> In addition, the suggestion that vacuum isn't a problem because it only
> takes two minutes is misleading.
>
> Sure, it's only 2 minutes out of 24 hours. However, any given visitor
> isn't at my site for 24 hours. If she arrives just as I'm starting the
> vacuum, and it takes her less than two minutes to give up and go
> somewhere else, the site was unavailable 100% of the time as far as she's
> concerned.
Well, from what I've seen, vacuum's only block updates/inserts, not
selects. So, the reality of it will be different depending on your traffic.
If you run the kind of site where people are routinely signing up for your
services at 4 in the morning, then it's a big deal for you.

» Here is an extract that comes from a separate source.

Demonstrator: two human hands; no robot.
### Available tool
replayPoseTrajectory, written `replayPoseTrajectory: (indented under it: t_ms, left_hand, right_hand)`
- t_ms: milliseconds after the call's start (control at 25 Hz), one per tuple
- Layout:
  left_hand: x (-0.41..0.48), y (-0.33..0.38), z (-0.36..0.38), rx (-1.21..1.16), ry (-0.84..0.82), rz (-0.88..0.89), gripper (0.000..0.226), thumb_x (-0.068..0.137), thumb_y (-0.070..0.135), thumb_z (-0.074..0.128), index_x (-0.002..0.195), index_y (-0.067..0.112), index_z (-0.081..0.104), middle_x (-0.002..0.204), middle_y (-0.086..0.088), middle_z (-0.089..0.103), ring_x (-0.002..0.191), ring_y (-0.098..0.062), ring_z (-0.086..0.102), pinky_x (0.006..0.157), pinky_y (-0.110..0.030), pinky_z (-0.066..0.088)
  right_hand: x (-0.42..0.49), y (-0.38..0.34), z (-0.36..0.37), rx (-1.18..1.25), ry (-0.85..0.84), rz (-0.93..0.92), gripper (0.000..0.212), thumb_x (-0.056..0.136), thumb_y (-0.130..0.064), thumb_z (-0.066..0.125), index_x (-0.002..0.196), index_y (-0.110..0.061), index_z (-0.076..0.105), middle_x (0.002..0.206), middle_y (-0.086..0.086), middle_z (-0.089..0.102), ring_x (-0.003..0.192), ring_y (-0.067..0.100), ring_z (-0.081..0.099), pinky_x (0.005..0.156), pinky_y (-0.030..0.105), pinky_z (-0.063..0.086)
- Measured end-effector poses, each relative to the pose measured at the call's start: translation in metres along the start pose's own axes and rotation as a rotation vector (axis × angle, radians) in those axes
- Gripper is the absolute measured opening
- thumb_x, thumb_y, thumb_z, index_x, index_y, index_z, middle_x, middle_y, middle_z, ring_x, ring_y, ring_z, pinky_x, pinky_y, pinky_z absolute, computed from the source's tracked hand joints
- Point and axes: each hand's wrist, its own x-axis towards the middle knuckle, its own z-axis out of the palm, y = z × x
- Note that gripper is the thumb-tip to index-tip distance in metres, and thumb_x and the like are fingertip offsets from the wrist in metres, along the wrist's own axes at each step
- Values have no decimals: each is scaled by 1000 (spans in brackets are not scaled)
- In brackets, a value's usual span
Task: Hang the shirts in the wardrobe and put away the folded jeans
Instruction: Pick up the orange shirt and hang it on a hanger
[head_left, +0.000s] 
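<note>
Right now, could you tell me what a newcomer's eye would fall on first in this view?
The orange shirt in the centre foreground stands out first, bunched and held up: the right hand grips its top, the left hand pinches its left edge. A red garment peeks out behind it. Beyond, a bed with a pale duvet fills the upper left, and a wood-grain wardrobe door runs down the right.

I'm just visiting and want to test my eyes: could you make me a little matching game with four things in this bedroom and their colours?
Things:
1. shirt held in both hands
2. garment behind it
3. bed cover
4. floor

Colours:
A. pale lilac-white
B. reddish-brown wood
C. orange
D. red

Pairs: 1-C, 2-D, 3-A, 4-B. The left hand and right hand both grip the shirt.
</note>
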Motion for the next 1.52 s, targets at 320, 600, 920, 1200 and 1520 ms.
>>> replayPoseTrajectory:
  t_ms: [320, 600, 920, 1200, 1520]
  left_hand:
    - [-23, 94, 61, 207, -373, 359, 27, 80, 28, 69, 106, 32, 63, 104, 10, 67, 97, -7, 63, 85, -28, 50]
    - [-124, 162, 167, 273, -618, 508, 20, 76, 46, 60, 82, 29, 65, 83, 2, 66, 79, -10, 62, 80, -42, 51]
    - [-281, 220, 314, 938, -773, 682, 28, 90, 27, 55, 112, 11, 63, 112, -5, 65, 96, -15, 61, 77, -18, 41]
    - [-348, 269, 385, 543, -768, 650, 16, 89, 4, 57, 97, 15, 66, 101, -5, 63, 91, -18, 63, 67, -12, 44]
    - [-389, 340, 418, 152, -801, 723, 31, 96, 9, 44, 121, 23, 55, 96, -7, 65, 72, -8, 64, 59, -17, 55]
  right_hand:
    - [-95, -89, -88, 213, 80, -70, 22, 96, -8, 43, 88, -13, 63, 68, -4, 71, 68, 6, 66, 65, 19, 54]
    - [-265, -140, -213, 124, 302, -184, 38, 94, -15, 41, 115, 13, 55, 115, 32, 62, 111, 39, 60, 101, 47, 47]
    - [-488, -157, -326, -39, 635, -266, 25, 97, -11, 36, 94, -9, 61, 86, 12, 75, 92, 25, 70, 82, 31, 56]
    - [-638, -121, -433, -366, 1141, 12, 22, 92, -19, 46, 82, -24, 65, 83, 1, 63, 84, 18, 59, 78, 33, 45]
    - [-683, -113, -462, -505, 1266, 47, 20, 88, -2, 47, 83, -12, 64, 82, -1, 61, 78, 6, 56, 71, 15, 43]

> If your site is down two minutes a day, and you have 14,000 unique
> visitors a week, each of whom requires a database update, that's 20
> people a week for whom the site isn't working when they arrive.
Only if by some fluke you have people arriving at evenly spaced
schedules every minute of the day and night. In reality, you'll do 5 to 10
times that many (or more) during peak periods, and then in the off-hours,
you'll have far, far fewer than that. Sometimes 1/100th or less (again,
depending on your customers). That's when you schedule the vacuum.
Vacuuming isn't perfect. It would be nice if we could not have to vacuum
at all, without sacrificing update speed. For the mean time, I don't think
it's going to happen. So, we schedule the vacuums when they do the least
damage, and (for us, at least), that damage is negligible.